Task item: Output all of the listing below, leaving every line unchanged.

Information supplied:
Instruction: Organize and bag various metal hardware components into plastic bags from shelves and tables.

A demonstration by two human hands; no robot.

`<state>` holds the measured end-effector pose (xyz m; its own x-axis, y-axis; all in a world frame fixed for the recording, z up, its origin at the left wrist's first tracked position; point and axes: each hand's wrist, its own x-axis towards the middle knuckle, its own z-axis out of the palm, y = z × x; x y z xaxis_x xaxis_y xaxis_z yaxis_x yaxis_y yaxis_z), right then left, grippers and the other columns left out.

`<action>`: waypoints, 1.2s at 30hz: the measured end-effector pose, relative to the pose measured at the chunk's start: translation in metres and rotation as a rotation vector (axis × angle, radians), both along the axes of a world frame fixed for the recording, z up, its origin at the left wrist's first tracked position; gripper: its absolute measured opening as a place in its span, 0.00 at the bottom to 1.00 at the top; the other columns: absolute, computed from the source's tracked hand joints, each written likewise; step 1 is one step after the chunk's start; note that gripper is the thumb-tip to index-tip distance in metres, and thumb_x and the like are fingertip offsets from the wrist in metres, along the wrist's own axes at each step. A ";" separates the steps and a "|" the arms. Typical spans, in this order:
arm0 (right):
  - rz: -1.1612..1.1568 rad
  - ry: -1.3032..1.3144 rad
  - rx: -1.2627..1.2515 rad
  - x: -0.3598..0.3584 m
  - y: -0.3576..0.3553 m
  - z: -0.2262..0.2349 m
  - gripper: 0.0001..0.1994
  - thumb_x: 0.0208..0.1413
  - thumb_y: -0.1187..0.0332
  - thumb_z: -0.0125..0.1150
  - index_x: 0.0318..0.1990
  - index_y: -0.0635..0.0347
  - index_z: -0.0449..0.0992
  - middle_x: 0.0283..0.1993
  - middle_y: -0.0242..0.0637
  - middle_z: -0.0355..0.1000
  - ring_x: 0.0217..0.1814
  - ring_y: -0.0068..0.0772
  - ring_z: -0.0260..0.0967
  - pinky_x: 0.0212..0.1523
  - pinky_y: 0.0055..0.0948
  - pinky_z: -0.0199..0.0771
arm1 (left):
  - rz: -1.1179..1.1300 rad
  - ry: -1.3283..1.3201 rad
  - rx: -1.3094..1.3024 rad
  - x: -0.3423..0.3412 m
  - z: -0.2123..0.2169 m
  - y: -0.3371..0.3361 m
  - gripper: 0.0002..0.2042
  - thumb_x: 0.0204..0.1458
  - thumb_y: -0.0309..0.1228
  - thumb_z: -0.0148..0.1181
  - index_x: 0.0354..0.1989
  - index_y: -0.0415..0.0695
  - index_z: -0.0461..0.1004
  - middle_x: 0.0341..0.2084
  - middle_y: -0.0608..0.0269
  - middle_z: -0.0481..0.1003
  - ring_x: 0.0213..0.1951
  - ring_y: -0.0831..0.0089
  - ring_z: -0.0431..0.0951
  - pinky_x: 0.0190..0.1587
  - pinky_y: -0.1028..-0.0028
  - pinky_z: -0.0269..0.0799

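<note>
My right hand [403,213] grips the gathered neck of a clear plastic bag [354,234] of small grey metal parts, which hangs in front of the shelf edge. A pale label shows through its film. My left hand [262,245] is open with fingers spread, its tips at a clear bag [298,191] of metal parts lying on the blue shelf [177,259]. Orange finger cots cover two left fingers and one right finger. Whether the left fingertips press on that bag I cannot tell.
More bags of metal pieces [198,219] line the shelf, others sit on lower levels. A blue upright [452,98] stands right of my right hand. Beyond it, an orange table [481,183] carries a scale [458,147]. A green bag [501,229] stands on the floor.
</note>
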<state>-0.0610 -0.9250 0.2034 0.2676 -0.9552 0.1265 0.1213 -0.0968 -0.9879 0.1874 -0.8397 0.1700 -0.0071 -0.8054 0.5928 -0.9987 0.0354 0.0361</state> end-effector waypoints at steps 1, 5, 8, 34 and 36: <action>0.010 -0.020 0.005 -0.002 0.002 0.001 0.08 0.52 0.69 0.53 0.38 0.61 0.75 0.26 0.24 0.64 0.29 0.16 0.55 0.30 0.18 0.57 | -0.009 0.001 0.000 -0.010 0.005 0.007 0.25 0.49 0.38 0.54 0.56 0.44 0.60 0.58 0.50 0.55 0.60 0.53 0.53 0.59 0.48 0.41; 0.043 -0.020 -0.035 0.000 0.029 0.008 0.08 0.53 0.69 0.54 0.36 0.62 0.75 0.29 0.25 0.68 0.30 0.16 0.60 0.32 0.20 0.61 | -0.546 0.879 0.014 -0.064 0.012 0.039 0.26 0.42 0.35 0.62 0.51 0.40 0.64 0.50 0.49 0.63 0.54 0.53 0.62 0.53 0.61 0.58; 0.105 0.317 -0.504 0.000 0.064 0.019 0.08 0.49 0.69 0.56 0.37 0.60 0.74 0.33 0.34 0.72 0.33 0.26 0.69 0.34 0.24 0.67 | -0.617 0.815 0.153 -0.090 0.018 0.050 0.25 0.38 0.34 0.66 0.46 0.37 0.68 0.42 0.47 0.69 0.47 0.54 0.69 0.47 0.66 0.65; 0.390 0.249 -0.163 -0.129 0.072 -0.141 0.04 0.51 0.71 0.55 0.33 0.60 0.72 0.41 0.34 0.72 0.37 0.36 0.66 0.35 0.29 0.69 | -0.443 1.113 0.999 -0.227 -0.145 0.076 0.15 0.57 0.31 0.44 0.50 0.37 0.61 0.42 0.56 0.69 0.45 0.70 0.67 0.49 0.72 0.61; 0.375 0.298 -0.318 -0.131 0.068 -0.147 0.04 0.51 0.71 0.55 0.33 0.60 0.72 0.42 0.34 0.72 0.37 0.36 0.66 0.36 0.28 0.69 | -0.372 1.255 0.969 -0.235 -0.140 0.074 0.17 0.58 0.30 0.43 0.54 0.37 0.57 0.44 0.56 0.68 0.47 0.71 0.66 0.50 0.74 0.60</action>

Result:
Instruction: Organize and bag various metal hardware components into plastic bags from shelves and tables.

A demonstration by two human hands; no robot.

`<state>` holds the measured end-effector pose (xyz m; its own x-axis, y-axis; all in a world frame fixed for the recording, z up, its origin at the left wrist's first tracked position; point and axes: each hand's wrist, its own x-axis towards the middle knuckle, its own z-axis out of the palm, y = z × x; x y z xaxis_x xaxis_y xaxis_z yaxis_x yaxis_y yaxis_z), right then left, grippers and the other columns left out.

`<action>`: waypoints, 1.2s at 30hz: the measured end-effector pose, relative to the pose measured at the chunk's start: translation in metres and rotation as a rotation vector (axis × angle, radians), both along the axes of a world frame fixed for the recording, z up, its origin at the left wrist's first tracked position; gripper: its absolute measured opening as a place in its span, 0.00 at the bottom to 1.00 at the top; the other columns: absolute, computed from the source's tracked hand joints, each written likewise; step 1 is one step after the chunk's start; note that gripper is the thumb-tip to index-tip distance in metres, and thumb_x and the like are fingertip offsets from the wrist in metres, along the wrist's own axes at each step. A ";" separates the steps and a "|" the arms. Typical spans, in this order:
arm0 (right):
  - rz: -1.1612..1.1568 rad
  - ry: -1.3032..1.3144 rad
  - rx: -1.2627..1.2515 rad
  - x: -0.3598..0.3584 m
  - y: -0.3576..0.3553 m
  - z: -0.2262..0.2349 m
  - gripper: 0.0001..0.1994
  - thumb_x: 0.0208..0.1413
  - thumb_y: -0.1187..0.0332
  - thumb_z: -0.0125..0.1150
  - index_x: 0.0318..0.1990
  - index_y: -0.0635..0.0347
  - index_z: -0.0449..0.0992
  - middle_x: 0.0283..0.1993
  - middle_y: -0.0242..0.0637
  - middle_z: -0.0355..0.1000
  - ring_x: 0.0217..0.1814
  - ring_y: -0.0068..0.0772
  - ring_z: -0.0260..0.0967
  - pinky_x: 0.0212..0.1523
  - pinky_y: 0.0055..0.0948
  - pinky_z: -0.0199..0.0771
arm1 (left):
  - rz: -1.1179..1.1300 rad
  - ry: -1.3283..1.3201 rad
  - rx: -1.3094..1.3024 rad
  - x: -0.3423..0.3412 m
  - z: -0.2123..0.2169 m
  - y: -0.3371..0.3361 m
  - gripper: 0.0002..0.2042
  - thumb_x: 0.0204..0.1458
  - thumb_y: -0.0309..0.1228
  - thumb_z: -0.0148..0.1181
  - index_x: 0.0354..0.1989
  - index_y: -0.0415..0.0695
  - index_z: -0.0461..0.1004
  - middle_x: 0.0341..0.2084
  - middle_y: -0.0608..0.0269
  - middle_z: -0.0481..0.1003
  - ring_x: 0.0213..0.1951
  - ring_y: -0.0831..0.0089
  - ring_z: -0.0431..0.0951
  - pinky_x: 0.0190..0.1587
  - pinky_y: -0.1028..-0.0028
  - pinky_z: -0.0269..0.0799

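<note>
My right hand [403,213] grips the gathered neck of a clear plastic bag [354,234] of small grey metal parts, which hangs in front of the shelf edge. A pale label shows through its film. My left hand [262,245] is open with fingers spread, its tips at a clear bag [298,191] of metal parts lying on the blue shelf [177,259]. Orange finger cots cover two left fingers and one right finger. Whether the left fingertips press on that bag I cannot tell.
More bags of metal pieces [198,219] line the shelf, others sit on lower levels. A blue upright [452,98] stands right of my right hand. Beyond it, an orange table [481,183] carries a scale [458,147]. A green bag [501,229] stands on the floor.
</note>
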<state>-0.0610 -0.9250 0.2034 0.2676 -0.9552 0.1265 0.1213 -0.0968 -0.9879 0.1874 -0.8397 0.1700 -0.0071 -0.8054 0.5928 -0.9987 0.0354 0.0361</state> end-effector waypoints at steps 1, 5, 8, 34 and 36: <action>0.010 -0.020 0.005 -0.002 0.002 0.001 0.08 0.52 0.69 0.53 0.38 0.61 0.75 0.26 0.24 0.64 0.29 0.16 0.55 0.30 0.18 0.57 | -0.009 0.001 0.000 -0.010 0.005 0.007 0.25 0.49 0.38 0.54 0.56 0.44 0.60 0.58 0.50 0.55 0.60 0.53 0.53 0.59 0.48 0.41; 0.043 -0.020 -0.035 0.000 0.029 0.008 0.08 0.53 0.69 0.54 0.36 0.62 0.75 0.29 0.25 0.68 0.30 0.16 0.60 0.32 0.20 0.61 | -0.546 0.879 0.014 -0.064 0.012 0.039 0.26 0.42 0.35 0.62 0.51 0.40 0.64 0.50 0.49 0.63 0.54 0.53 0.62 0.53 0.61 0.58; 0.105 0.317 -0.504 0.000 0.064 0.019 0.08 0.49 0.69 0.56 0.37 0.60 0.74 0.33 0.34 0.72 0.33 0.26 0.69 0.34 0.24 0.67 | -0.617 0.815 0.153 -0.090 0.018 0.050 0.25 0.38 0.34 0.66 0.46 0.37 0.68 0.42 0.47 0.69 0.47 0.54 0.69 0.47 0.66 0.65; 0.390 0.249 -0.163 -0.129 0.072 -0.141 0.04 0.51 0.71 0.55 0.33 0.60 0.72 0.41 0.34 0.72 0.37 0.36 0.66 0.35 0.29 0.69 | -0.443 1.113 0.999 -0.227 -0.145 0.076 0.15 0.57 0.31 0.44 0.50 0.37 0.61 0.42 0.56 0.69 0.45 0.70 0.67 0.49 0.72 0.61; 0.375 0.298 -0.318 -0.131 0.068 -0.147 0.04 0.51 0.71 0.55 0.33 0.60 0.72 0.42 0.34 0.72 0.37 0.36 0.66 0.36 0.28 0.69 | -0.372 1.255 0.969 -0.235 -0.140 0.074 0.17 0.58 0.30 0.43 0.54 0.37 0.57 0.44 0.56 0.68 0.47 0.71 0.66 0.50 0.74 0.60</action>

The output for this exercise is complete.